Então que o Ernani, enquanto estava aqui, como não poderia deixar de ser, nos contou dos seus últimos trabalhos, que investigam o equilíbrio. Como ele próprio lida com isso diariamente, trata-se de algo por demais ligado a tudo o que ele é. E ele é, ele é, muito.

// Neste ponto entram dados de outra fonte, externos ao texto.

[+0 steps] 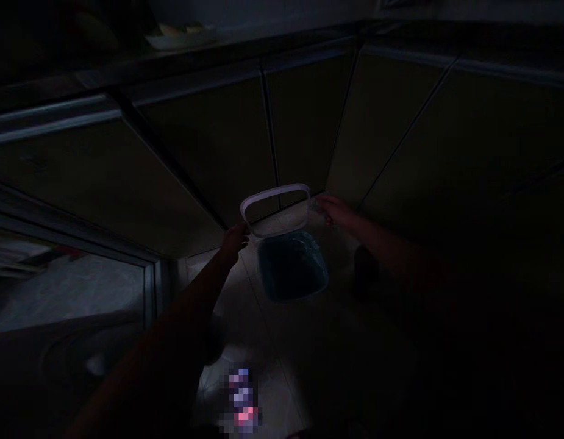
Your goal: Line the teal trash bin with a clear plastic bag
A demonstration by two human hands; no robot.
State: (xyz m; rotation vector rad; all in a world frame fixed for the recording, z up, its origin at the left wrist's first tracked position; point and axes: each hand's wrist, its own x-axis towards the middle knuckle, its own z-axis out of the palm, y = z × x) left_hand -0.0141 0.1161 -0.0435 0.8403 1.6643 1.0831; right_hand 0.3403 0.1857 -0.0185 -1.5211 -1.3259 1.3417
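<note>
A pale rounded-square trash bin rim ring [275,193] is held tilted up above the far edge of a trash bin [291,271]. The bin is dark teal inside, with what looks like a thin plastic bag around its top edge. My left hand [235,240] is closed on the ring's lower left corner. At the ring's right side, my right hand [333,210] is closed with its fingertips against the ring. A little clear plastic seems to show near those fingertips, though the dim light blurs it.
Dark cabinet doors [208,134] with metal frames meet in a corner around the bin. The bin stands on a pale tiled floor [245,292]. A dish [181,38] lies on the counter above. A blurred-out pixelated patch [242,399] appears low on the floor.
</note>
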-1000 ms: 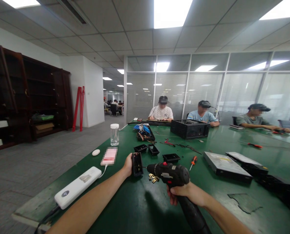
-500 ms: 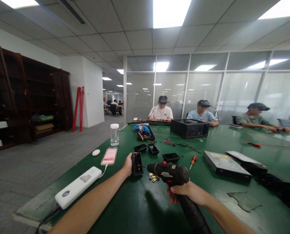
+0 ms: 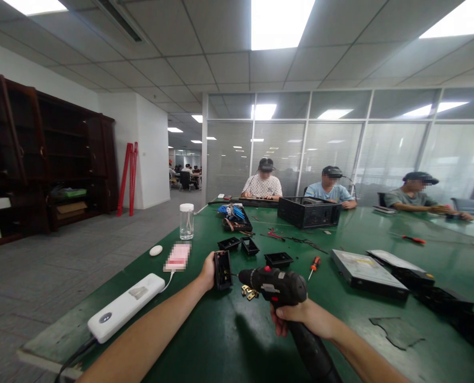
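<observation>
My left hand (image 3: 208, 271) is closed on a black plastic housing (image 3: 223, 270), held upright with its open side towards the drill. My right hand (image 3: 290, 315) grips a black cordless drill (image 3: 276, 284) by its handle. The drill's bit points left and its tip is at the housing's right side; whether it touches a screw is too small to tell. Small brass-coloured metal pieces (image 3: 249, 292) lie on the green table (image 3: 205, 340) below the drill's chuck. Behind the hands are more black housings (image 3: 279, 259).
A white power strip (image 3: 127, 307), a pink blurred item (image 3: 177, 256) and a clear jar (image 3: 186, 221) are at the left. An orange screwdriver (image 3: 314, 267) and a metal drive (image 3: 368, 274) lie right. Across the table, a black case (image 3: 309, 213) stands before several seated people.
The view has shifted slightly. Both hands keep hold of the housing and drill, with almost the same spacing between them. At the far right, a person's hands have moved.
</observation>
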`<state>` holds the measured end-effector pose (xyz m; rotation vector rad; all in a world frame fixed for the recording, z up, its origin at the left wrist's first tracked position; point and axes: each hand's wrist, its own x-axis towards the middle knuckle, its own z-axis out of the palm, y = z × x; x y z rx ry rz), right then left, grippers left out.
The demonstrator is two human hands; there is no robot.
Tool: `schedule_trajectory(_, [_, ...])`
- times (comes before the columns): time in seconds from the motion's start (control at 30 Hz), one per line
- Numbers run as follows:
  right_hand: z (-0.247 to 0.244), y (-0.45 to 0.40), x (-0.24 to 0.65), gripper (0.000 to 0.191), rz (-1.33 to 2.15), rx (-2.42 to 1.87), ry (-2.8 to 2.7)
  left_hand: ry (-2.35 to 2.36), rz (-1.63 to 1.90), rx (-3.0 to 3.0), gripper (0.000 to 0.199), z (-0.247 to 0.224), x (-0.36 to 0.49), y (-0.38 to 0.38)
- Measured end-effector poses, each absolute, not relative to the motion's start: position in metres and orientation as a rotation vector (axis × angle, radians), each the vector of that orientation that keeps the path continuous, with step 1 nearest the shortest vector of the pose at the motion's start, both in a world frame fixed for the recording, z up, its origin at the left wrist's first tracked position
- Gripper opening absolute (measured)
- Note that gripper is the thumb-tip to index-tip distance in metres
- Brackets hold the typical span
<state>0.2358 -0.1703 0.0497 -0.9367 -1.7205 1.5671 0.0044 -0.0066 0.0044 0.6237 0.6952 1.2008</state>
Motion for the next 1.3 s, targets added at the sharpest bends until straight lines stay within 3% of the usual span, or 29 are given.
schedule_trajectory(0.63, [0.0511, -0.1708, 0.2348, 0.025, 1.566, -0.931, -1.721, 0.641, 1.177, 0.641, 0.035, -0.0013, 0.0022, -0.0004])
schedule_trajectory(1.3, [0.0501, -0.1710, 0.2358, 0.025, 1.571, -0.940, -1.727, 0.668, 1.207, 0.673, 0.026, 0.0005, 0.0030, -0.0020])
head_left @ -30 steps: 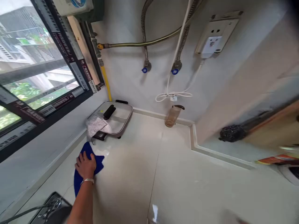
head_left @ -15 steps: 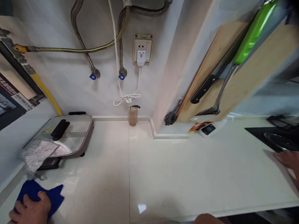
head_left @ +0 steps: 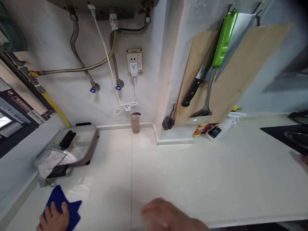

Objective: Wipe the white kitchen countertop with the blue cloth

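Observation:
My left hand (head_left: 55, 218) lies at the bottom left corner, fingers pressed down on a blue cloth (head_left: 63, 205) that rests on the pale stone counter (head_left: 183, 173). My right hand (head_left: 163, 214) is blurred, low over the counter's front edge at bottom centre. Its fingers point left and I see nothing in it. Just beyond the cloth stands a flat electric pan (head_left: 78, 145) with a black handle, and a grey rag (head_left: 48, 162) drapes over its near corner.
A small jar (head_left: 135, 123) and a steel scourer (head_left: 167, 122) stand by the back wall. Cutting boards (head_left: 243, 73), a knife (head_left: 191, 93) and a green-handled tool (head_left: 223, 38) hang at the right, bottles (head_left: 215, 131) below. A hob (head_left: 286, 136) and someone's fingertip (head_left: 305, 159) are far right.
The view swung right, away from the window, then tilted up slightly. My left hand stayed on the blue cloth. My right hand came into view over the counter's front edge.

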Tool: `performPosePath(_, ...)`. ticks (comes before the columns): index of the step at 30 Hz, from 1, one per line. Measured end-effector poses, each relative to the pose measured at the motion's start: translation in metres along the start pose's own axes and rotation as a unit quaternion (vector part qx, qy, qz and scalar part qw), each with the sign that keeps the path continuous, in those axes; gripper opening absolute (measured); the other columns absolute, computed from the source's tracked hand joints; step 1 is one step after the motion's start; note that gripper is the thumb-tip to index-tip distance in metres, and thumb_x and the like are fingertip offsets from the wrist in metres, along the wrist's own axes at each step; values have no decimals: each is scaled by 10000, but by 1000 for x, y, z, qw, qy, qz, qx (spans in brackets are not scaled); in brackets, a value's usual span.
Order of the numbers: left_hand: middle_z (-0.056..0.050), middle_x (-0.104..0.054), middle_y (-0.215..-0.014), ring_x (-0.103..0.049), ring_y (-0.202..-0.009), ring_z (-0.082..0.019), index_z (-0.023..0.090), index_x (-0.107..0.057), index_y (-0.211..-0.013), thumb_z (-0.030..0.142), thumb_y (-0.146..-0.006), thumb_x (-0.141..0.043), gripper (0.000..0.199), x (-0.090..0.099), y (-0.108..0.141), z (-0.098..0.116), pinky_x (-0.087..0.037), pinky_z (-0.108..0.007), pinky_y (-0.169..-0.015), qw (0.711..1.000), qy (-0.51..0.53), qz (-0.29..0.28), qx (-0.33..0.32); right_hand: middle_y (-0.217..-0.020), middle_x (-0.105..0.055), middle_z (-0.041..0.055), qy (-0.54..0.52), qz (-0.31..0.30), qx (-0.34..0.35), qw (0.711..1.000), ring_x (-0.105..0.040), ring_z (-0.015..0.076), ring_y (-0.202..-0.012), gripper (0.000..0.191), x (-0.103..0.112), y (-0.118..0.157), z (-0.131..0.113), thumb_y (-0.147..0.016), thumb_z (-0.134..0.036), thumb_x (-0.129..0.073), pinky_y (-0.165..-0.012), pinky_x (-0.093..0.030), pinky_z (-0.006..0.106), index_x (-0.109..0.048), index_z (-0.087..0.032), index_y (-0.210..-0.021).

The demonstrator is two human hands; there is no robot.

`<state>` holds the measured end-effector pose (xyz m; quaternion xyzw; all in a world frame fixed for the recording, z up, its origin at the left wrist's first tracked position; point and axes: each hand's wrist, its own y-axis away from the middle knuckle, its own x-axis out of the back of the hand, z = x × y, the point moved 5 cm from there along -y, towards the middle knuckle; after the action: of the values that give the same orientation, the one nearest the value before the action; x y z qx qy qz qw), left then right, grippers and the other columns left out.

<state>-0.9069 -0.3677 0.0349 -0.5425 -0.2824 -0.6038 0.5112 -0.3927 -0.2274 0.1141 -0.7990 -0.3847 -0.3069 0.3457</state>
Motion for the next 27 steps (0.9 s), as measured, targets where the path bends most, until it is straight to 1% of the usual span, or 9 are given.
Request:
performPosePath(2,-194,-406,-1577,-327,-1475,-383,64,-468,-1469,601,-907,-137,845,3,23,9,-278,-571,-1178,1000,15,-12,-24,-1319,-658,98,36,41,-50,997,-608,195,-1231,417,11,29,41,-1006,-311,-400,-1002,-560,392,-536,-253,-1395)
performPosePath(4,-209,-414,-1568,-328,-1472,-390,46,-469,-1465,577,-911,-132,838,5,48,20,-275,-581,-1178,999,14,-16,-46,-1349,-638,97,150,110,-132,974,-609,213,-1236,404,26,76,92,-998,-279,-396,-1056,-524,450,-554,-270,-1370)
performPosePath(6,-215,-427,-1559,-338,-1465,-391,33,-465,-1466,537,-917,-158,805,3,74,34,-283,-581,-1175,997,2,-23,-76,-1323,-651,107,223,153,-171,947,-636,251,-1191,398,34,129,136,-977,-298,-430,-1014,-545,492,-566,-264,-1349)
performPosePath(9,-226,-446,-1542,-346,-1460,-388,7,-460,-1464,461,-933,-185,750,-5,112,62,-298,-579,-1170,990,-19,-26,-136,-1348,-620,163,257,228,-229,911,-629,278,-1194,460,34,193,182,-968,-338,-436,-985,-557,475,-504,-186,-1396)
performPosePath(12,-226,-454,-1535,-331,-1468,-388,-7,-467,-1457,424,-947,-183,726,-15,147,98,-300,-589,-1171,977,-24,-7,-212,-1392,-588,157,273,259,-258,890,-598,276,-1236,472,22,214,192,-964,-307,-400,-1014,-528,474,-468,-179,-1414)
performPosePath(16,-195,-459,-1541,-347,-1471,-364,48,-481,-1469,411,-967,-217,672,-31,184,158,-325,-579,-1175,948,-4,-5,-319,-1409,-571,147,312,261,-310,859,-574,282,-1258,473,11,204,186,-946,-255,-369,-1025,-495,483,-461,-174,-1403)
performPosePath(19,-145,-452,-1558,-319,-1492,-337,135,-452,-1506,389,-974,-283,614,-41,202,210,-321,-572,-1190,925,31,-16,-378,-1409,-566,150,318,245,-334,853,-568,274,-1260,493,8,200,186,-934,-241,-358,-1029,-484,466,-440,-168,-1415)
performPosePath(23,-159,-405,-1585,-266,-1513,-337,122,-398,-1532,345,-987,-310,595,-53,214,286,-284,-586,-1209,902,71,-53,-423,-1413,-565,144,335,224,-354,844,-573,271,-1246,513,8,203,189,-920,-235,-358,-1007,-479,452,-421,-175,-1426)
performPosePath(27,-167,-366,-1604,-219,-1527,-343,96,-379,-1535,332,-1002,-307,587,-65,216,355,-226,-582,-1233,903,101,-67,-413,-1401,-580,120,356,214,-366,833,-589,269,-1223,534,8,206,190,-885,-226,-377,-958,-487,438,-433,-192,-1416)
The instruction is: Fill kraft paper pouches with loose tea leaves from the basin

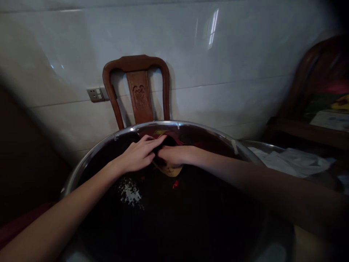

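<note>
A packet [172, 171] with red and yellow colouring lies at the far part of a dark, glossy round table [201, 218]. My left hand [140, 154] holds the near-left edge of its mouth, the fingers pointing over the opening and the thumb below. My right hand [172, 155] reaches in at the mouth from the right. Its fingertips are hidden inside the packet, so what they touch does not show. Just in front of the packet is a small red piece [175, 184] on the dark tabletop.
A shiny metal rim [89, 156] edges the table. Behind it stands a carved wooden chair [139, 94] against a tiled wall [231, 54] with a socket [96, 94]. At right are a white plastic bag [297, 162] and another wooden chair [308, 80] with things on it.
</note>
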The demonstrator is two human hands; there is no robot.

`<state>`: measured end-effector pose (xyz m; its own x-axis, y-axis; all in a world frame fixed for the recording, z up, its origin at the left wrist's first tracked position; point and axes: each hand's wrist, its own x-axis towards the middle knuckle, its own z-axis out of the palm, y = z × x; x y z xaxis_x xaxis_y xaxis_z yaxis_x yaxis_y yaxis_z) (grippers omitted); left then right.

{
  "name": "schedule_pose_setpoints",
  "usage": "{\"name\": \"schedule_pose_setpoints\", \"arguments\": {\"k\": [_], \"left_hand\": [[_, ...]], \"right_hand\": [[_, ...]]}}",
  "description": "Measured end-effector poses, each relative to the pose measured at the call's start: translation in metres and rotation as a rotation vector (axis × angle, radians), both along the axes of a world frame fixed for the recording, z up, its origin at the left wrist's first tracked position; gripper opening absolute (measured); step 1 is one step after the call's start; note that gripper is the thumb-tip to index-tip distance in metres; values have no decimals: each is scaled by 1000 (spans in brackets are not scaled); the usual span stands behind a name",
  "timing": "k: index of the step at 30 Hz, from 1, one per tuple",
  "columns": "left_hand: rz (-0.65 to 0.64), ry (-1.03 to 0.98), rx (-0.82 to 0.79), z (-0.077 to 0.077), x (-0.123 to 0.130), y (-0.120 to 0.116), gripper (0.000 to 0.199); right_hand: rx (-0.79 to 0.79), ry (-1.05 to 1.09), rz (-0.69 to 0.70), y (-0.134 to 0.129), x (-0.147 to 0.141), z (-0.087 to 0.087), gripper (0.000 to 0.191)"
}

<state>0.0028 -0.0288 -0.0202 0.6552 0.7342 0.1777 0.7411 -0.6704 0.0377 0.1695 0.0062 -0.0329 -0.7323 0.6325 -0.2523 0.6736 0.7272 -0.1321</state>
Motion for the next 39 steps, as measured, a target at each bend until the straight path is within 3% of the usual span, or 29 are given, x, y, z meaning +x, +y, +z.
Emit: {"name": "schedule_pose_setpoints", "arguments": {"k": [4,11,19,22,26,31,33,36,37,39], "left_hand": [[13,-22,13,0,0,0,70],[8,-39,22,1,-2,1,71],[13,11,21,2,3,-4,69],[35,38,2,2,4,-5,70],[44,27,-13,2,4,-5,68],[38,8,5,3,1,-4,71],[30,-1,5,3,-1,-2,71],[13,-14,3,2,-3,1,70],[9,-17,1,2,-3,1,70],[-2,-22,-5,2,-4,2,70]], "right_hand": [[68,122,-11,11,5,-7,37],[148,373,-35,19,14,-1,29],[102,358,-94,14,-7,-40,42],[93,335,-108,19,-13,-46,43],[79,305,-109,19,-8,-34,40],[61,279,-103,-6,4,1,26],[-55,226,-55,-22,6,15,20],[-511,0,29,-44,5,25,30],[-588,-66,65,-50,4,23,32],[-528,-147,130,-59,0,14,37]]}}
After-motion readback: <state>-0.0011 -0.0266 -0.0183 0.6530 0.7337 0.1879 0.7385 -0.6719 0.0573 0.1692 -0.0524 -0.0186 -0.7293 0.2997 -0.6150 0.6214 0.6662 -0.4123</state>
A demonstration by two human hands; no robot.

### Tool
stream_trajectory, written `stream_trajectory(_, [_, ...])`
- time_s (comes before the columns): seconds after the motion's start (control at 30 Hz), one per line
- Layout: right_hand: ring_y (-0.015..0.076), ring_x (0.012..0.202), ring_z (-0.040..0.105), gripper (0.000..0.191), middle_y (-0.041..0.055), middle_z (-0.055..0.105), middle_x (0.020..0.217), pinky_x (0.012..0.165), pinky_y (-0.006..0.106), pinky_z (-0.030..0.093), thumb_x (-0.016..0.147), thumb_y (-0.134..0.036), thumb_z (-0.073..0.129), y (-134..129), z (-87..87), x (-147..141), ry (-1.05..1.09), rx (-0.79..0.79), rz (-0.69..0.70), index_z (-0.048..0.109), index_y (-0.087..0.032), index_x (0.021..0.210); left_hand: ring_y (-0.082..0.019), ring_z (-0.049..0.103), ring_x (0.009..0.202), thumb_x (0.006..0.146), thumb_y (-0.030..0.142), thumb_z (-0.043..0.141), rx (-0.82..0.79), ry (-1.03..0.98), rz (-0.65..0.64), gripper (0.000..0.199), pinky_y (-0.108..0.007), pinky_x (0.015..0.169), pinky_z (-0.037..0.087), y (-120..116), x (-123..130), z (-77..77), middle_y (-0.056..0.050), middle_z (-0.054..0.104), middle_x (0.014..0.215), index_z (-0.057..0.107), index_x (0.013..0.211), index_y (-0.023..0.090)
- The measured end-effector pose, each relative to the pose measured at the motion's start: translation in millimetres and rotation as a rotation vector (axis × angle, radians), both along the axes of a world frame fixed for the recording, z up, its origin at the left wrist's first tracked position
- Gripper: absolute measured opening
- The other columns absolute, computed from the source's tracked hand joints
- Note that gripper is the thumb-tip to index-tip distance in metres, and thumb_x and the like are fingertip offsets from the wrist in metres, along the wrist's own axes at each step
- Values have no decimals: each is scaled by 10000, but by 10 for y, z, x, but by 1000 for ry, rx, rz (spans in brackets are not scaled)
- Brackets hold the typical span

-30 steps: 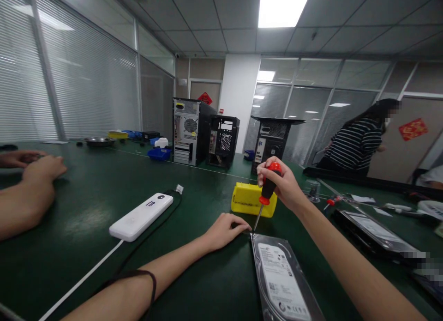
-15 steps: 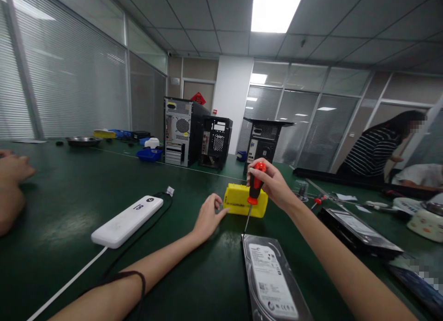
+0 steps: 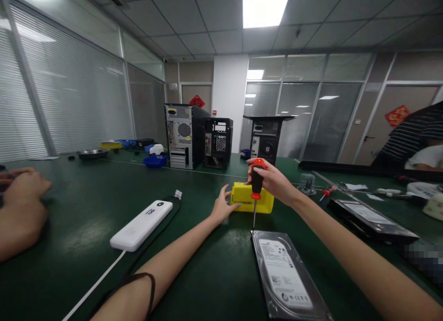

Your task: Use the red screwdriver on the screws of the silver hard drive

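My right hand (image 3: pixel 272 178) is closed around the red and black handle of a screwdriver (image 3: pixel 256 184), held upright. Its tip meets the far left corner of a silver hard drive (image 3: pixel 285 272), which lies label up on the table. Behind the screwdriver stands a yellow plastic case (image 3: pixel 244 203), partly hidden by my right hand. At the case's left end is my left hand (image 3: pixel 223 206), fingers apart, the thumb across the front face. Whether the other fingertips touch the case I cannot tell.
A white power bank (image 3: pixel 141 226) with cables lies left on the green table (image 3: pixel 194 284). Another drive (image 3: pixel 372 219) and a second screwdriver (image 3: pixel 327 191) are right. Computer cases (image 3: pixel 183 138) stand behind. Another person's hands (image 3: pixel 26 191) rest left; a striped-shirted person (image 3: pixel 411 138) is right.
My left fingers have uncurled and spread, and the thumb now overlaps the yellow case. The screwdriver stands straighter, its tip still at the drive's corner. The whole view has shifted.
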State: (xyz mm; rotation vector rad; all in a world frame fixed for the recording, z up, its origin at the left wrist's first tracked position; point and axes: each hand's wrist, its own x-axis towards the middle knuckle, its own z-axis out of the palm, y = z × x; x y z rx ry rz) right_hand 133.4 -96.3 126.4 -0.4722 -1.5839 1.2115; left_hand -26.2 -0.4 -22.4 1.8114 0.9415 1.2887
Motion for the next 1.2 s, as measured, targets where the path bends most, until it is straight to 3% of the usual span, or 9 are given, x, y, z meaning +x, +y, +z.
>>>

Contou que empilha madeiras (ele é filho de marceneiro), longas colunas, altos morros de pedaços de madeiras, precariamente equilibrados uns sobre os outros. E que a cada exposição, por mais que dê a receita, ele acaba tendo que estar lá, para empilhar e reempilhar os pedaços, já que quase ninguém consegue fazê-lo. E, ainda, que muitas vezes, durante a exposição, tudo cai, apavorando os visitantes e os donos das galerias pelo barulho tenebroso que essa queda promove, e que ele adora isso (que deve fazer lembrar, ou vislumbrar, as catástrofes nossas de cada dia). Nós rimos muito, com os beiços vermelhos de vinho e engraxados de macarrão ao pesto. Os dois gurizinhos correndo na volta, sujando tudo ao redor, atrapalhando e equilibrando a conversa.

E o Ernani foi-se ao cair da tarde, e nós resolvemos que a noite merecia um fogo. E sobre o fogo, uma carne.

Daí que os guris, os três (incluindo aí o progenitor), resolveram que fogo de lenha é melhor, justo quando ainda tínhamos muitas madeiras velhas, oriundas da construção da casa e outros andaimes, lá nos fundos. E se foram a buscar.

Enquanto o José e o Rodrigo armavam um fogaréu digno de os vizinhos chamarem os bombeiros, o Francisco começou a reunir madeiras em volta de um banco, um banquinho que temos aqui. Eu fiquei observando. Ele botava uma tábua para um lado, outra para o outro, até que formou (e nisso as chamas já ardiam) uma espécie de gaiola de tábuas, escoradas no banco, e umas se escorando nas outras. Então, entrou dentro dessa construção e sentou no banco. Me olhou. Fiquei quieta.

Percebendo, intuindo a situação, eu disse, "Rodrigo, pega uma tábua dessas do Pã pra por no fogo", e imediatamente ele se ouriça e grita "Não!". O Rodrigo e o Zé, que estavam imersos na pirotecnia, perguntam "por quê?"

"Porque isso é ARTE", responde o Fran. ISSO É ARTE.